To minimize confounding factors (especially various disease status), we used search terms “diet” AND “gut microbiome” AND “healthy adult” and included only clinical studies in healthy participants that have detailed diet and gut microbiome information (Supplemental Figure 2). We identified 16 eligible clinical studies[38-53] that included in total 771 subjects. Among them, 428 were females and 343 were males. Their age ranged 18 -72.4 years and BMI ranged 19 - 36.6 kg/m2. These clinical studies were conducted in five countries including USA, China, Germany, UK and Belgium. We broadly categorized diet into plant-based diet which mainly contained whole grain, brassica vegetables, walnut and almond, etc; and animal-based diet which used red meat, animal fat and cheese, etc. There are only 4 studies using animal-based diet[40, 41, 47, 53]. Although they also contained non-animal-based diet component, we were able to precisely derive data that are only relevant to animal-based diet.

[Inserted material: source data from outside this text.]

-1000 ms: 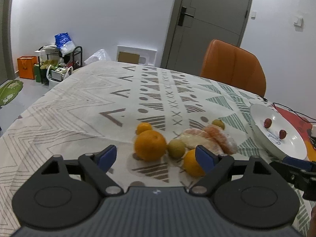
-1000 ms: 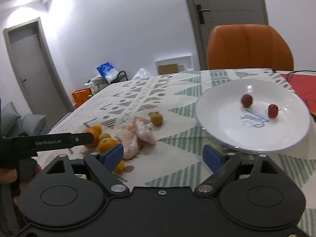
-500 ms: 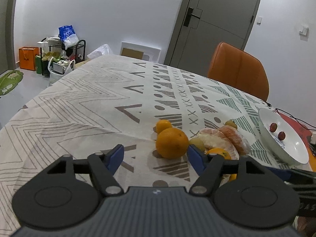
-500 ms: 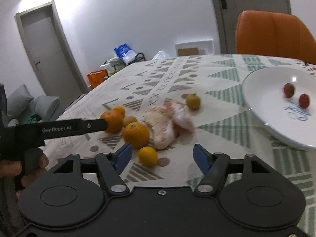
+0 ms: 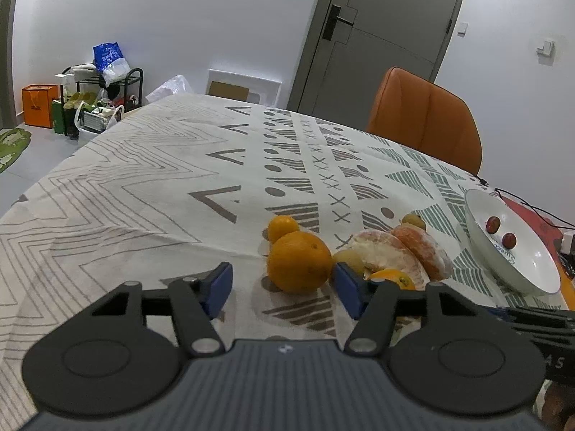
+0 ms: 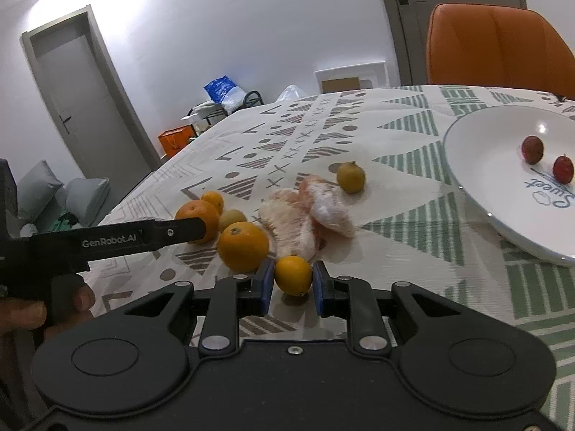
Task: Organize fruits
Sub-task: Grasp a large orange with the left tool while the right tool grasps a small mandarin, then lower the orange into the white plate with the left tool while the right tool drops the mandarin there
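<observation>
— Two tools are ours here. How does our right tool [image 6: 290, 283] stand?

— We have its blue pads [image 6: 265, 282] pressed against both sides of a small round yellow-orange citrus fruit [image 6: 293, 274], which sits on the patterned white cloth of the surface [image 6: 395, 143]. Its jaws have just been closing, and the fruit is between them.

— And our left tool [image 5: 282, 287]?

— About half open. Its jaws have just been closing too, with the large round orange [image 5: 299, 263] just ahead of the gap. The right pad looks to be at the orange's side, the left pad stands clear of it, so we hold nothing there.

— Where is the rest of the fruit?

— From the right wrist, a second large orange [image 6: 243, 246] lies at ten o'clock of the gripped fruit, just beside it. The peeled pinkish pomelo segments [image 6: 305, 215] lie at twelve o'clock. A small yellow-green round fruit [image 6: 350, 178] sits beyond them at one o'clock, and another green one [image 6: 232, 219] lies between the two big oranges.

— And the dish?

— We see the white ceramic plate [image 6: 478, 165] at two o'clock, well apart from the pile, with two small red fruits [image 6: 532, 149] on it. An orange upholstered chair [image 6: 496, 46] stands behind the surface.
</observation>
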`<state>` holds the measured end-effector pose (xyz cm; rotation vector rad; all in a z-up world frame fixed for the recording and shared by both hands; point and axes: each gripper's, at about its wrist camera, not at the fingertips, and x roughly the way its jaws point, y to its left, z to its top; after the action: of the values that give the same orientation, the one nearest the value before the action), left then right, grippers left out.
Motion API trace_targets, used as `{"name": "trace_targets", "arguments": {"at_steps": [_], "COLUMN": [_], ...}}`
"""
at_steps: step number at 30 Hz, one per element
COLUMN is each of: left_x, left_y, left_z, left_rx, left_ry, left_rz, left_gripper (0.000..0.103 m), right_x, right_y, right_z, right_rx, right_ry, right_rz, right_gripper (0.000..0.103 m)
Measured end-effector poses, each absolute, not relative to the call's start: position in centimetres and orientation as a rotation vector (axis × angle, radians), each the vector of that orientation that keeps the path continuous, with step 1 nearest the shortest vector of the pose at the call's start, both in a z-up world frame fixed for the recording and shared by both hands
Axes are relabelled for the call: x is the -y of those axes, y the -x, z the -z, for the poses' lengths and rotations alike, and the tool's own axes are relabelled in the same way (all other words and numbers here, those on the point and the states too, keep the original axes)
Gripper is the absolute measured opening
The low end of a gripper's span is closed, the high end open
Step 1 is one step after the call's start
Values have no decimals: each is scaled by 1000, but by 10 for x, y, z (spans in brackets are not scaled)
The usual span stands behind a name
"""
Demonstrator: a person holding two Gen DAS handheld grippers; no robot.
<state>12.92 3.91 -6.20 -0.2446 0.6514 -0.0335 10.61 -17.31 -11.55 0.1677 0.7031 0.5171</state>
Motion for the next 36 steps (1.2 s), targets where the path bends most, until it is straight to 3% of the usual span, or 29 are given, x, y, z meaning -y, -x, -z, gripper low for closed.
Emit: {"name": "trace_targets", "arguments": {"at_steps": [4,8,36], "left_x": [-37,-37,33], "left_y": [-136,-144,-141], "left_z": [61,63,25], "left_rx": [-644,-660,-585], "left_ry": [234,239,139], "left_rz": [42,68,146], "left_gripper": [58,40,39], "right_x": [180,189,262], "right_y": [-107,-102,-84], "right_z": [113,109,92], "right_rx": [-692,-666,-549], "right_ry": [-179,-199,-295], "right_rz": [-490,-466,-355], "right_gripper": [21,21,21]}}
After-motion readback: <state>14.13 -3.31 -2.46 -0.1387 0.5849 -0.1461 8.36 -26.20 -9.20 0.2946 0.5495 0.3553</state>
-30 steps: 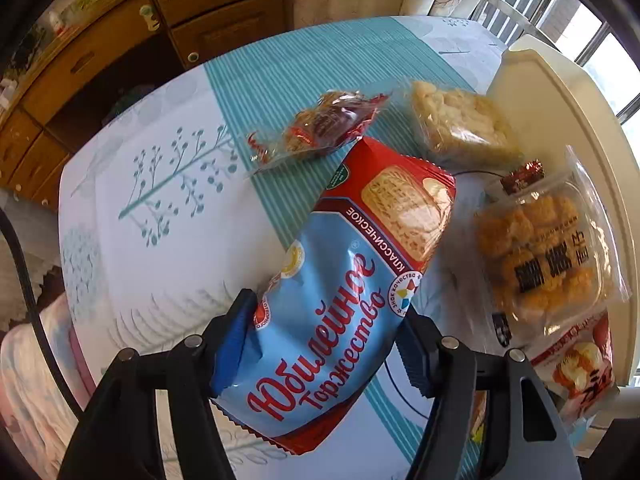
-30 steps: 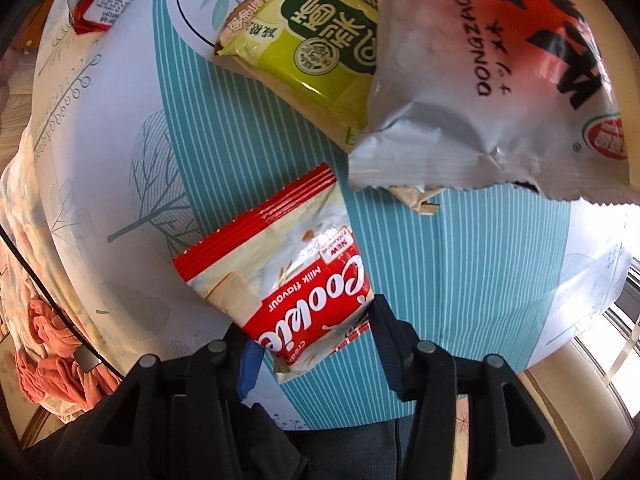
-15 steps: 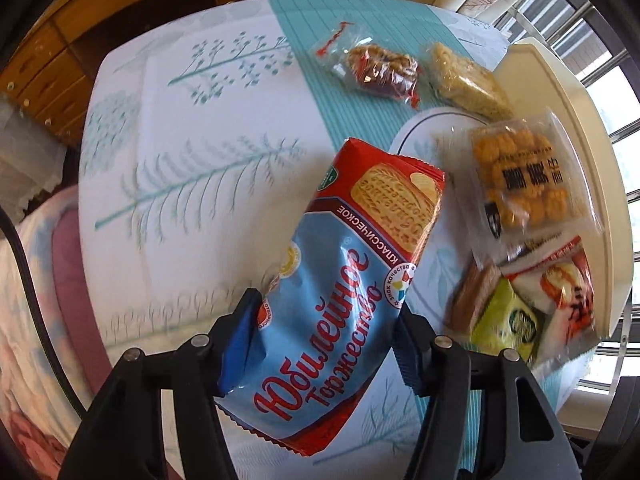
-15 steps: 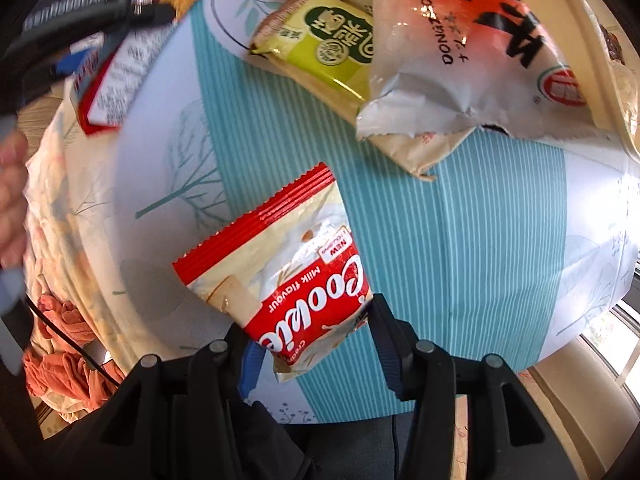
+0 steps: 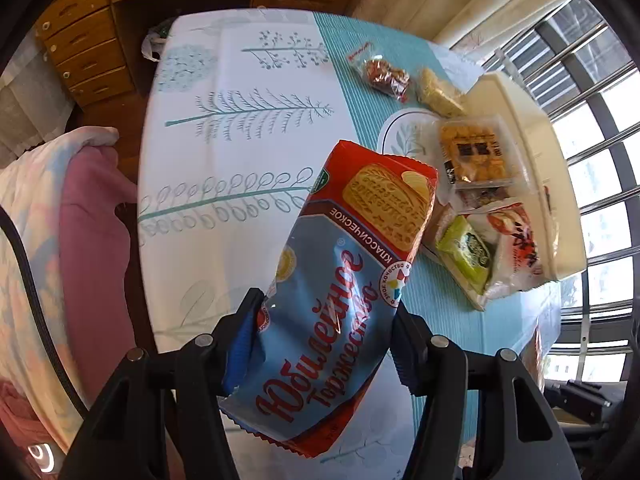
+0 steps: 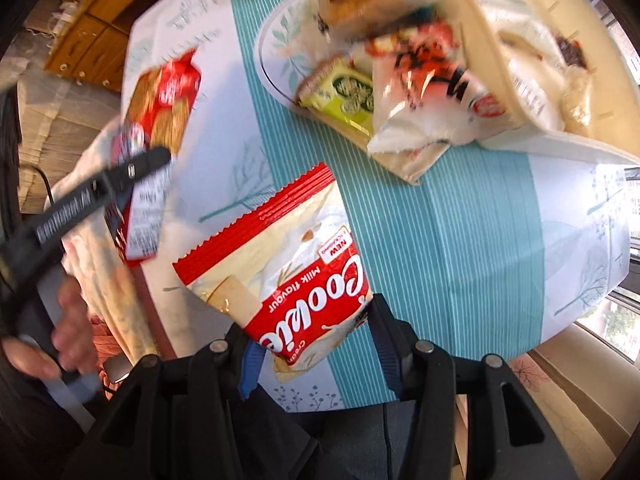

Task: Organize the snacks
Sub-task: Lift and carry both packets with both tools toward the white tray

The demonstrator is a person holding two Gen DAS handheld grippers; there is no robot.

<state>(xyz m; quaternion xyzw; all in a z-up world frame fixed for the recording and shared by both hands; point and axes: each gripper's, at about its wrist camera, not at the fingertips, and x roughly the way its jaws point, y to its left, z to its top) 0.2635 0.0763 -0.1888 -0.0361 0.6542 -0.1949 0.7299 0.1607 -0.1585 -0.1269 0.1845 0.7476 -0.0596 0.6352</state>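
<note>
Sunlit through barred windows at the right of the left wrist view, the bench (image 5: 240,92) wears a white and teal cloth printed with trees. Nearest in that view, the left gripper (image 5: 324,344) is closed on the lower part of the blue and red biscuit pack (image 5: 340,272), held clear above the cloth at lower centre. It looks like a firm block of stacked biscuits in glossy film: fairly stiff, moderately light, slippery, and breakable if squeezed hard, so a hold across the narrow sides seems right. In the right wrist view the right gripper (image 6: 314,332) pinches the bottom corner of the cookie bag (image 6: 280,264), a soft, puffy, light pouch that would crumple; its crimped seams are the safest hold. Beyond, open cloth fills the left and middle of the left wrist frame, probably the best room for setting things down, though the near bench edge is close beneath both grippers. Farther right lie the green packet (image 5: 466,254), a white and red bag (image 5: 516,248), a clear tub of snacks (image 5: 474,152) and a cream tray (image 5: 536,152), crowded together toward the windows.
</note>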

Figure 5a in each category, depicts increase or decrease in relative abundance of Firmicutes or Verrucomicrobia or Proteobacteria or α diversity with demonstration of corresponding plant-based diet (labeled as solid dot) and animal-based diet (labeled as hollow circle), respectively. Using above defined “ICI-favoring” and “ICI-unfavoring” criteria, we found that 3 animal-based diet studies were “ICI-unfavoring” and none were “ICI-favoring”. Among the 12 plant-based diet studies, we found 5 were “ICI-favoring” and 1 was “ICI-unfavoring”. In summary, plant-based diet is found to be significantly associated with “ICI-favoring” gut microbiome, whereas animal-based diet is the opposite (Figure 5b, p=0.0476). Diet studies that have mixed association, for example a reduced abundance in both the Firmicutes and Proteobacteria as shown in study n (Henning et al. 2017, reference) in Figure 5a, were not included in the statistical analysis. We have also looked into various dietary patterns such as Mediterranean diet, Western diet, high-fiber diet, etc., however we were able to identify only very few relevant studies for us to draw meaningful conclusions.